Proof by algorithm construction. Let be given an arbitrary sequence of integers x1, ..., xn. Let the size of the input, in bits, be N, where n ≤ N ∈ O(n + log max xi). We show that there is an O(N) algorithm for this problem. If we assume that the above numbers are given in n different registers, this gives O(n) time instead. (Luite Stegeman notes that radix sort is O(N) in both cases.)
We construct n binary strings Si which looks like the following, with the xis padded to m-1 bits each.
s1 = 1 x1 1 x2 ... 1 xn,
s2 = 1 x2 1 x3 ... 1 x1,
s3 = 1 x3 1 x4 ... 1 x2,
...
sn-1 = 1 xn-1 1 xn-1... 1 xn-2,
sn = 1 xn 1 x1... 1 xn-1,
How to do this in linear time? Identify the number of bits used by the largest xi and call it m. Construct the first string by, for each k, OR-ing the k:th input number shifted (n-k-1) * m steps to the left, onto the first string, and similarly for the 1s. This is uses a total number of operations linearly bounded. We can produce the k:th string by shifting the (k-1):th string m steps to the left. This will cause m zeroes to appear on the right. We can move the leftmost integer and a 1 to this place by ANDing out the leftmost appearance and ORing on the right number and a 1. Hence we can get every subsequent string for constant work each, a total of linear work.

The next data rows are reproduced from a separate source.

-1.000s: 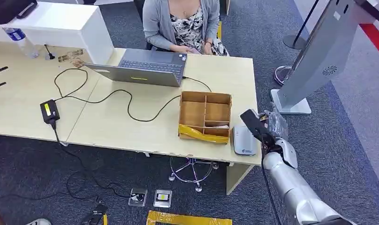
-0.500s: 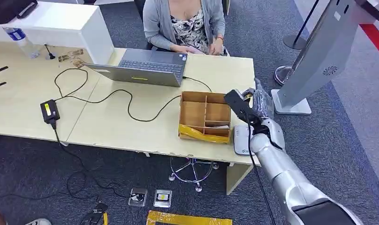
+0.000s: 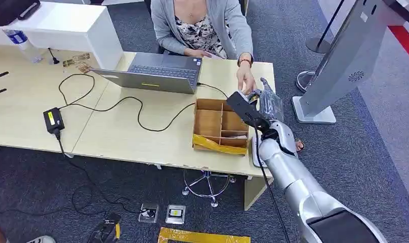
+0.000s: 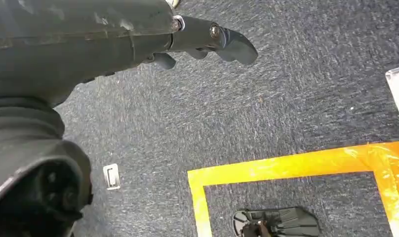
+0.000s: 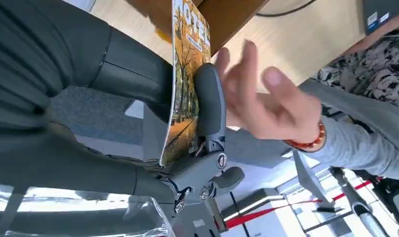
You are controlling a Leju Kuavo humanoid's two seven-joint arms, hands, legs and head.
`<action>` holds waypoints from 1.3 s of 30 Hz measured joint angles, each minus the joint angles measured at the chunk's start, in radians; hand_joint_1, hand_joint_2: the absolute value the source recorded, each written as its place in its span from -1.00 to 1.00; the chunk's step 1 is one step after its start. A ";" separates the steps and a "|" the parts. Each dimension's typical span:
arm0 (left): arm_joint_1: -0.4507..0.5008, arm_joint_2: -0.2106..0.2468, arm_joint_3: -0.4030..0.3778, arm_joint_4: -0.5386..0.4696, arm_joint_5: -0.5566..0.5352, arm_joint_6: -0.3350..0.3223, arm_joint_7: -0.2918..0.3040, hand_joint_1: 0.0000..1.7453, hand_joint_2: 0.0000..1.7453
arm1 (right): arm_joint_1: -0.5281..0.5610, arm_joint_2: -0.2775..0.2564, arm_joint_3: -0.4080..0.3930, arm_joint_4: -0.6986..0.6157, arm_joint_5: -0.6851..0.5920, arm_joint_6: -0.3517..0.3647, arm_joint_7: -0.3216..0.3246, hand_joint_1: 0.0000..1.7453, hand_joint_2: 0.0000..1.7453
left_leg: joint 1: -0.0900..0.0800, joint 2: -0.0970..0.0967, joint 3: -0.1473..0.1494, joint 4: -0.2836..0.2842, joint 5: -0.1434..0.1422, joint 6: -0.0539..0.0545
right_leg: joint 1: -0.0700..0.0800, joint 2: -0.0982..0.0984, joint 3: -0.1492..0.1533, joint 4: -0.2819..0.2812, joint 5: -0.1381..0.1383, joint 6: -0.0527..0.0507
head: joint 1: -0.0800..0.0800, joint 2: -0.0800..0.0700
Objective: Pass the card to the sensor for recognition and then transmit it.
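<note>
My right hand (image 3: 262,107) is raised over the desk by the far right corner of the wooden box (image 3: 220,124). It pinches a card (image 5: 185,84) printed with an autumn tree picture, held edge-on between thumb (image 5: 210,101) and fingers. A person's hand (image 3: 247,81) reaches across the desk to the card, its fingers (image 5: 259,98) right beside my thumb. The grey card sensor (image 3: 256,150) lies on the desk's near right corner, partly hidden under my forearm. My left hand (image 4: 197,42) hangs over the carpet with its fingers apart and nothing in it.
A laptop (image 3: 157,73) with cables and a power brick (image 3: 53,120) occupies the desk's middle and left. The seated person (image 3: 202,23) faces me. A grey kiosk stand (image 3: 344,61) rises to the right of the desk. Yellow floor tape (image 4: 291,165) marks the carpet.
My right arm carried the card from above the sensor left and farther over the desk, to the box's far corner. The person stretched an arm out toward it.
</note>
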 joint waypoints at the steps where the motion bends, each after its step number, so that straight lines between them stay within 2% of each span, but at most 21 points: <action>1: -0.002 -0.002 -0.002 0.000 -0.002 0.000 0.002 -1.00 -1.00 | 0.000 0.004 0.001 0.000 0.000 -0.001 0.002 1.00 1.00 | 0.000 0.000 0.000 0.000 0.000 0.000 | 0.000 0.000 0.000 0.000 0.000 0.000 | 0.000 0.000; 15: -0.029 -0.006 -0.020 0.000 -0.021 -0.016 0.050 -1.00 -1.00 | -0.001 0.016 0.013 0.000 -0.006 -0.027 0.018 0.98 1.00 | 0.000 0.000 0.000 0.000 0.000 0.000 | 0.000 0.000 0.000 0.000 0.000 0.000 | 0.000 0.000; 16: -0.032 -0.007 -0.021 0.000 -0.023 -0.019 0.053 -1.00 -1.00 | -0.001 0.016 0.014 0.000 -0.006 -0.031 0.020 -1.00 1.00 | 0.000 0.000 0.000 0.000 0.000 0.000 | 0.000 0.000 0.000 0.000 0.000 0.000 | 0.000 0.000; 17: -0.034 -0.008 -0.024 0.000 -0.024 -0.022 0.055 -1.00 -1.00 | -0.001 0.016 0.014 0.000 -0.006 -0.033 0.021 -1.00 -1.00 | 0.000 0.000 0.000 0.000 0.000 0.000 | 0.000 0.000 0.000 0.000 0.000 0.000 | 0.000 0.000; 23: -0.053 -0.013 -0.037 0.000 -0.028 -0.030 0.068 -1.00 -1.00 | -0.001 0.016 0.019 0.000 -0.009 -0.038 0.026 -1.00 -1.00 | 0.000 0.000 0.000 0.000 0.000 0.000 | 0.000 0.000 0.000 0.000 0.000 0.000 | 0.000 0.000; 27: -0.063 -0.015 -0.042 0.000 -0.033 -0.039 0.071 -1.00 -1.00 | 0.000 0.016 0.019 0.000 -0.048 -0.003 -0.040 -1.00 -1.00 | 0.000 0.000 0.000 0.000 0.000 0.000 | 0.000 0.000 0.000 0.000 0.000 0.000 | 0.000 0.000; 35: -0.066 -0.017 -0.048 0.000 -0.013 -0.041 0.081 -1.00 -1.00 | 0.000 0.010 0.021 0.000 -0.036 -0.015 -0.043 -1.00 -1.00 | 0.000 0.000 0.000 0.000 0.000 0.000 | 0.000 0.000 -0.001 0.000 0.000 0.000 | 0.000 0.000; 39: -0.060 -0.016 -0.051 0.001 0.002 -0.040 0.082 -1.00 -1.00 | 0.008 -0.013 0.021 -0.015 -0.036 -0.018 -0.048 -1.00 -1.00 | 0.000 0.000 0.000 0.000 0.000 0.000 | 0.000 0.000 0.000 0.000 0.000 0.000 | 0.000 0.000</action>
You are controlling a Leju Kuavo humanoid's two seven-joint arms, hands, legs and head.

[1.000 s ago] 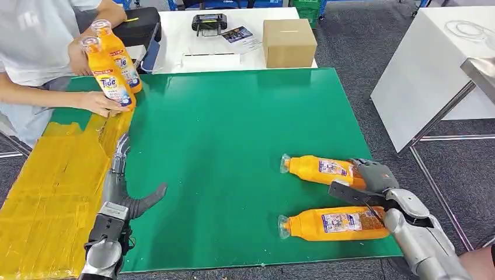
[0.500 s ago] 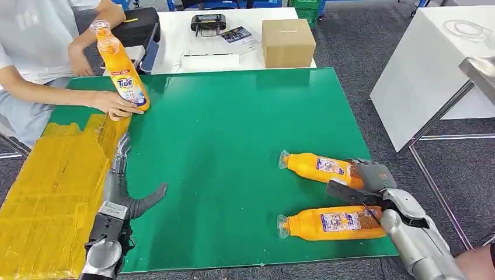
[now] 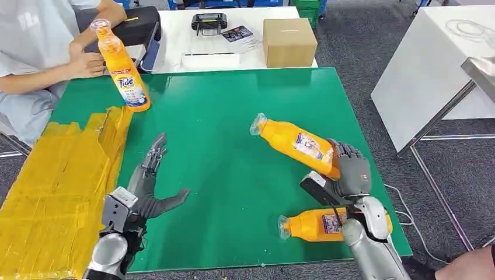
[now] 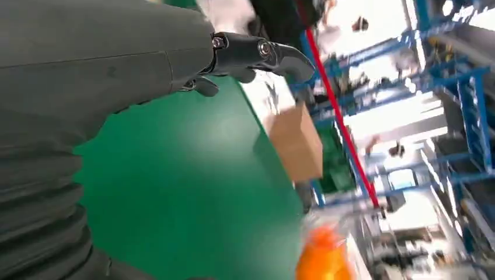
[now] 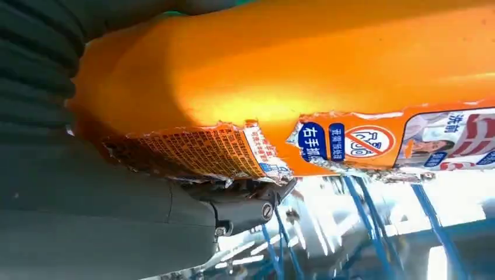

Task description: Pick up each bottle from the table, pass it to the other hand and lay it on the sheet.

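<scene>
**Right hand holds an orange bottle raised off the green counter**

The held bottle (image 3: 295, 142) is orange plastic with a clear cap at its neck and a printed label on its side. It is tilted, neck pointing up and toward the robot's left, base down in the right hand (image 3: 348, 172). The fingers (image 3: 350, 158) wrap the base end. In the right wrist view the bottle (image 5: 303, 81) lies against the hand's grey cover, and its label (image 5: 373, 140) is torn and ragged along the edge, with blue and red print on it.

A second orange bottle (image 3: 312, 224) lies on its side on the green counter (image 3: 233, 122) near the front edge, cap toward the left, partly behind the right forearm. A third orange bottle (image 3: 121, 69) with a "Tide" label stands upright at the far left corner of the counter, just beyond the yellow sheet (image 3: 58, 181) that covers the counter's left side.

The left hand (image 3: 149, 186) is empty, fingers straight and thumb spread wide, above the green surface just beside the sheet's edge. The left wrist view shows its dark fingers (image 4: 257, 52) extended over the green.

A person's hand (image 3: 87, 64) is close to the standing bottle. A cardboard box (image 3: 289, 41) sits on a white table (image 3: 175, 29) beyond the counter.
</scene>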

Let us refer to xk in s1 as the number in the k:th
position in s1. Similarly, we let the number in the k:th position in si
refer to x(i+k-2)%n+1. We name the following binary string 'the mask'.
The mask has a 1 in the n times m bits used by our input numbers and 0s elsewhere.
m = 1 0...0 1 0...0 ... 1 0...0
We take our second string, subtract the mask from it to get rid of the extra 1s, and then subtract it from the first string. In the
new string, the 1 on the left of the k:th position in the first string will have disappeared if and only if the number in
the k:th position of the second string is strictly greater than xk.
We do the same for every other string, i.e. subtracting the mask, subtracting the result from the first string, and then masking the
new string to get the 0s and 1s. All of this in total linear time. We shift the new strings to the right m steps and the 0s and 1s will be
the elements of the new strings. We add all of the new strings together which will produce a tally string where the k:th
element counts the number of the input strings i ≠ k strictly smaller than xk.
We prepare a sorted string in the following way. Set the sorted string to 0. For every k, we read the k:th element by shifting and ANDing. We multiply this number by m,
shift xk this many bits to the left, and OR the result onto the sorted string. We now have easy access
to the sorted numbers and can produce other output formats, e.g. one of length O(N). All in all, we got away with paying only O(N).